In [34]:
import data
import torch
from models import imagebind_model
from models.imagebind_model import ModalityType

import pickle, os, logging
import numpy as np

## Precompute embeddings from targets

#### The embeddings are stored in a two level dict of shape: 
data_split(train/eval/test) -> list(tensor(n_samples, enc_dim))

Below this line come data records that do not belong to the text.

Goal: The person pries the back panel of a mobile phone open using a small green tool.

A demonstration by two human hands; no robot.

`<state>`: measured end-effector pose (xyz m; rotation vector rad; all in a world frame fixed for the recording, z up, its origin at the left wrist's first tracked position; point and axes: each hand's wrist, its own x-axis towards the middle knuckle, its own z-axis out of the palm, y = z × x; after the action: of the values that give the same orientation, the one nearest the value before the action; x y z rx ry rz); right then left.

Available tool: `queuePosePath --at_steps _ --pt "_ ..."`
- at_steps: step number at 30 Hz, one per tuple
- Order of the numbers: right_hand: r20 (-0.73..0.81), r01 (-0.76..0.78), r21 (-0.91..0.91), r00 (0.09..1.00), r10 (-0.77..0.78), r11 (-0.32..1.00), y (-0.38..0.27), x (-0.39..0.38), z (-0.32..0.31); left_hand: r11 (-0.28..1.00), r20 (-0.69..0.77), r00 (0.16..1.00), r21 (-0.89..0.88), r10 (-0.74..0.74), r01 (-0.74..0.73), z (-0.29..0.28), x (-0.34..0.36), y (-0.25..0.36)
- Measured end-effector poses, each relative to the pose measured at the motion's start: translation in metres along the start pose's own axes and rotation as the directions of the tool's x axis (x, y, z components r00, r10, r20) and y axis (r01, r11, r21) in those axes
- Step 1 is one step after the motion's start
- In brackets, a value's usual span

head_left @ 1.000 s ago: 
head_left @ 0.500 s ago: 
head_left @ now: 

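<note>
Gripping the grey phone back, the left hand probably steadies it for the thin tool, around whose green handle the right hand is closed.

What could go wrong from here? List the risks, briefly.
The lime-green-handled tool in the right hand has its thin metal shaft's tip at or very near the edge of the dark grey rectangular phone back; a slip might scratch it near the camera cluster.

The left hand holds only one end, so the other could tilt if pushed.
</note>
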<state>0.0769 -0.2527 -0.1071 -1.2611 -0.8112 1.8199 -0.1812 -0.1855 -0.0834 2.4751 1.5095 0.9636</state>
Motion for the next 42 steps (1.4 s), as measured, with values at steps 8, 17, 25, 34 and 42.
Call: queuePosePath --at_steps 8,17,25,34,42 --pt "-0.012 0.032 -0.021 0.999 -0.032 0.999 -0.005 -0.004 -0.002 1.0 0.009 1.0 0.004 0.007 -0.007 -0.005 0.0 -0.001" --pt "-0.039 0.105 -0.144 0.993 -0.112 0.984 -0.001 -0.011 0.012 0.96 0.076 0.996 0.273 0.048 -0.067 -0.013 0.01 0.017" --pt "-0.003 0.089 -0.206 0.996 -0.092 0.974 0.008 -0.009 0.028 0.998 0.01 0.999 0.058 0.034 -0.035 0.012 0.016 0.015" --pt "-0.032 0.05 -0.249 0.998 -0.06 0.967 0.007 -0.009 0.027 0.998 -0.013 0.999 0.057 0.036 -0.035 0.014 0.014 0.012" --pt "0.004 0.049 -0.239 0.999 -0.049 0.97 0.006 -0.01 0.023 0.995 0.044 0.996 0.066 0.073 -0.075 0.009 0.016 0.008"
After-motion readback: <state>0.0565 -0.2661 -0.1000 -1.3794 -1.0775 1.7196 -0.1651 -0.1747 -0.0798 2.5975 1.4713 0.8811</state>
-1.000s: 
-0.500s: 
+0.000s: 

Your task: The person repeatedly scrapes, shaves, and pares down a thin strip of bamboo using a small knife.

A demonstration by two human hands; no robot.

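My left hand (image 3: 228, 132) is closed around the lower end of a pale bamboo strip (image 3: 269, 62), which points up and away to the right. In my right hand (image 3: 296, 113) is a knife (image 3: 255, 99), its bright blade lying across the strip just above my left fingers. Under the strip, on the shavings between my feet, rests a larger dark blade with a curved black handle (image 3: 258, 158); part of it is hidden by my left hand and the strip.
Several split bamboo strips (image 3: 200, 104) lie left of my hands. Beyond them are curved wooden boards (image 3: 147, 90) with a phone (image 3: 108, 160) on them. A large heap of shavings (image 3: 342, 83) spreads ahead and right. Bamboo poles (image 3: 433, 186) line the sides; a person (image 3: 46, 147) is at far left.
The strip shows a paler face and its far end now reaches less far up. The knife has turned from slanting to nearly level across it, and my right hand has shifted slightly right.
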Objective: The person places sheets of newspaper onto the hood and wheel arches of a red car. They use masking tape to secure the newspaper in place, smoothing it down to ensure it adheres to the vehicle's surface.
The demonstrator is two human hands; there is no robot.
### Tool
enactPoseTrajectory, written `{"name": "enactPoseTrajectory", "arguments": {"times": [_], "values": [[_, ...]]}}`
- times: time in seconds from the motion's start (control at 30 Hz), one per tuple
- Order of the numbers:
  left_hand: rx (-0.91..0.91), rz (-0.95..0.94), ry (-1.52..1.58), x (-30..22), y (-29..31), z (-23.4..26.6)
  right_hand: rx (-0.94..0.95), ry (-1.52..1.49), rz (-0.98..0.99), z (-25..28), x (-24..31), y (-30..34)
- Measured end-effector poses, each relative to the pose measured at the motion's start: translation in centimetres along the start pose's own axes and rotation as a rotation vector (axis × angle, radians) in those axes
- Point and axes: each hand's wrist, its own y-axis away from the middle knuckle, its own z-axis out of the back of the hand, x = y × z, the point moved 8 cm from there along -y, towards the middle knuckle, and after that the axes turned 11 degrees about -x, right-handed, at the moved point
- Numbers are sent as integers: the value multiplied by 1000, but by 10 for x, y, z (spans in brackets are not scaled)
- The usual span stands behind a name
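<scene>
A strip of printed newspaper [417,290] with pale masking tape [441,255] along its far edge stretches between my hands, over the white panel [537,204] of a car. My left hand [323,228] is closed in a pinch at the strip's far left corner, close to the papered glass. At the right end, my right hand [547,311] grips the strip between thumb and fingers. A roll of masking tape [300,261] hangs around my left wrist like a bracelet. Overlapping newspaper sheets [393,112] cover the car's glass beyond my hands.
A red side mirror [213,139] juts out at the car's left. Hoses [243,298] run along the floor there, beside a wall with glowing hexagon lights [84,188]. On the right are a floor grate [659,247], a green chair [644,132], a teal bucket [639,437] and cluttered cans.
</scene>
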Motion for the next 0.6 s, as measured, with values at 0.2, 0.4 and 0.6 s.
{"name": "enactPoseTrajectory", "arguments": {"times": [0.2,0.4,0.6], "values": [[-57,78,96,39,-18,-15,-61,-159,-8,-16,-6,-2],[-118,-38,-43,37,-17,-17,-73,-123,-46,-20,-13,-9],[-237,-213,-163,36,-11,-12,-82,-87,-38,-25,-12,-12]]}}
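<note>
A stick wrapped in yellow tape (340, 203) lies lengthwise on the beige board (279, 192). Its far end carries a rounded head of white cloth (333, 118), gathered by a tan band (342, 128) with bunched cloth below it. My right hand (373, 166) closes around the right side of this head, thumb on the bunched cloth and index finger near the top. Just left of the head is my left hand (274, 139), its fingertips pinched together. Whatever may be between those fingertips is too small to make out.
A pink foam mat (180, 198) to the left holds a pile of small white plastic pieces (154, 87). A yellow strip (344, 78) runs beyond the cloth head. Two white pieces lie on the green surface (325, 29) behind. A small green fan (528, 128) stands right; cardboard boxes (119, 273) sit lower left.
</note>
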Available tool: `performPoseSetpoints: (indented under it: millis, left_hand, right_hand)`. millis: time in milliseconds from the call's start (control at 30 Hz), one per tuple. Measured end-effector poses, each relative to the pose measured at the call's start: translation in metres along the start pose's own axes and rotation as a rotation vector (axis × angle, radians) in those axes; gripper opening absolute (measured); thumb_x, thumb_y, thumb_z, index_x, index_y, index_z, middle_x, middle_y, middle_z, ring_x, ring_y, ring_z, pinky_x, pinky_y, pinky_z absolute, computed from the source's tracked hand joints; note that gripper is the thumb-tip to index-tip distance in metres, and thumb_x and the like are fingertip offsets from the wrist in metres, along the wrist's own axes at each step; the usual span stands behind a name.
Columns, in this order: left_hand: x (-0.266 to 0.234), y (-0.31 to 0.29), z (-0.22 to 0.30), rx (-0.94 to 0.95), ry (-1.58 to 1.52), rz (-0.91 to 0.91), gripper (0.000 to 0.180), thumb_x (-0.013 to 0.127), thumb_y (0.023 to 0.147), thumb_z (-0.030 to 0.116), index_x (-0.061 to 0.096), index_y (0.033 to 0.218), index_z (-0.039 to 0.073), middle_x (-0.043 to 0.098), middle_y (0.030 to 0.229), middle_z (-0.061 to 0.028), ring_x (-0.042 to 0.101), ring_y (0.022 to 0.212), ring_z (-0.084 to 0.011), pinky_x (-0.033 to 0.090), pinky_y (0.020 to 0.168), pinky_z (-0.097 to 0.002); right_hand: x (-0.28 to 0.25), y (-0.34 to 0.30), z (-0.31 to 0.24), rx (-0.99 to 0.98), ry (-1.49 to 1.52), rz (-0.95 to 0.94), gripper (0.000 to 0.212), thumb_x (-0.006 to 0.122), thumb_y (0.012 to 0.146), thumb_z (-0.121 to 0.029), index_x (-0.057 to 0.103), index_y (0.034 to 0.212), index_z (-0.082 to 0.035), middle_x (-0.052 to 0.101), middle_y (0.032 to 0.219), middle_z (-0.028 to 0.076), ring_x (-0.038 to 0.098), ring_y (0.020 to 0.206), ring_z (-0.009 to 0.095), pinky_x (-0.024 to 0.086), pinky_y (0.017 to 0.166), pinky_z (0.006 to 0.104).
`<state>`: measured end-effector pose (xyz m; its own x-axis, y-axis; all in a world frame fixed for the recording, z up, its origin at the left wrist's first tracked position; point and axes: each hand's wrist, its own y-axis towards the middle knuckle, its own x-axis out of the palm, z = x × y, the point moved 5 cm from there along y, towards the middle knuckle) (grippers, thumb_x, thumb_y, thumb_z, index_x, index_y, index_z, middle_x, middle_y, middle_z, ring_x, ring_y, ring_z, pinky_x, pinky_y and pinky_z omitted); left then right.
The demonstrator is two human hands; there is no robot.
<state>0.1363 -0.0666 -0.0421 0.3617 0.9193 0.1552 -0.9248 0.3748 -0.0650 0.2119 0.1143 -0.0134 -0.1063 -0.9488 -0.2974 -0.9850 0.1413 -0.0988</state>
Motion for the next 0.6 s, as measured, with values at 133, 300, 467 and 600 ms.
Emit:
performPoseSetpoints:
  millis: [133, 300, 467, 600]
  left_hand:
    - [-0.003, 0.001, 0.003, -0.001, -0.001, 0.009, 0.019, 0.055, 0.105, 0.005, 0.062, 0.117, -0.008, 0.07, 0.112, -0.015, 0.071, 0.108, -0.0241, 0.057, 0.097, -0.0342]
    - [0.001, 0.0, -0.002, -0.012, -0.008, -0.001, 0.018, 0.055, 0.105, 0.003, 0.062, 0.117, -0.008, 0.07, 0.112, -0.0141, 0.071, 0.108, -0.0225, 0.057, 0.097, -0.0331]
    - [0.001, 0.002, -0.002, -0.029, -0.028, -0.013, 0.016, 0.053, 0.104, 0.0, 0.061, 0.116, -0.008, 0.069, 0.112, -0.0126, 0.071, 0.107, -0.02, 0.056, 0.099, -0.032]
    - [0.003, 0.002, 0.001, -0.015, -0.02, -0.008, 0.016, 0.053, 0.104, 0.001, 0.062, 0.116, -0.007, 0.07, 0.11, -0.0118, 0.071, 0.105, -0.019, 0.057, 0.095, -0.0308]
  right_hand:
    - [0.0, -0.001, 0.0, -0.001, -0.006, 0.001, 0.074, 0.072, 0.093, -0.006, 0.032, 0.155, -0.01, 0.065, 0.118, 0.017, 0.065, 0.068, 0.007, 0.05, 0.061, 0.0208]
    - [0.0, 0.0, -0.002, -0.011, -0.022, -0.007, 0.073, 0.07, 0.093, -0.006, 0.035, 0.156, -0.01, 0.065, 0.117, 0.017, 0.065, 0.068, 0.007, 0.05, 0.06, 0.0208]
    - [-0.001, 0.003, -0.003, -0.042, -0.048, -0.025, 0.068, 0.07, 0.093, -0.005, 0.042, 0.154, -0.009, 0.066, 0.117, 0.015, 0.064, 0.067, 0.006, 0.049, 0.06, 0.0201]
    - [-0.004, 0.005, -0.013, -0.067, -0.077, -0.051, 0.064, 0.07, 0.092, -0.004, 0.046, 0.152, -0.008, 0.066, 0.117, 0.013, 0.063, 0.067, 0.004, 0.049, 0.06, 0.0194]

### Select project and data path

In [36]:
project_path = '/scratch/IOSZ/waveformer/multimod-sound-separation/multimod-waveformer'
data_path = os.path.join("data", "CVSoundScapes", "cv-files")

### Define methods

In [37]:
def get_files_in_folder(directory):
    return [os.path.join(directory, f) for f in os.listdir(directory) if os.path.isfile(os.path.join(directory, f))]
        

def compute_embeddings(embedding_dict, data_split, project_path, targets, batch_size=10):
    '''
    Mehtod which computes embeddings for audio files in a given location (with an expected structure of one folder/label).
    '''
    
    # target_list = []  # list to store all target embeddings
    
    # parse all label folders
    for idx, target in enumerate(targets):
                
        tensor_list = []  # list to store all embeddings for this target
        
        # get all folders with data
        target_folder_path = os.path.join(project_path, data_path, data_split, str(target))
        
        # get all files in a folder
        file_paths = get_files_in_folder(target_folder_path)  
         
        # Create file batches
        file_batches = [file_paths[i:i + batch_size] for i in range(0, len(file_paths), batch_size)]
        
        # parse all batches
        for batch in file_batches:

            # Load data
            inputs = {
                modality: data.load_and_transform_audio_data(batch, device)
            }

            # calculate embeddings
            with torch.no_grad():
                embedding = model(inputs)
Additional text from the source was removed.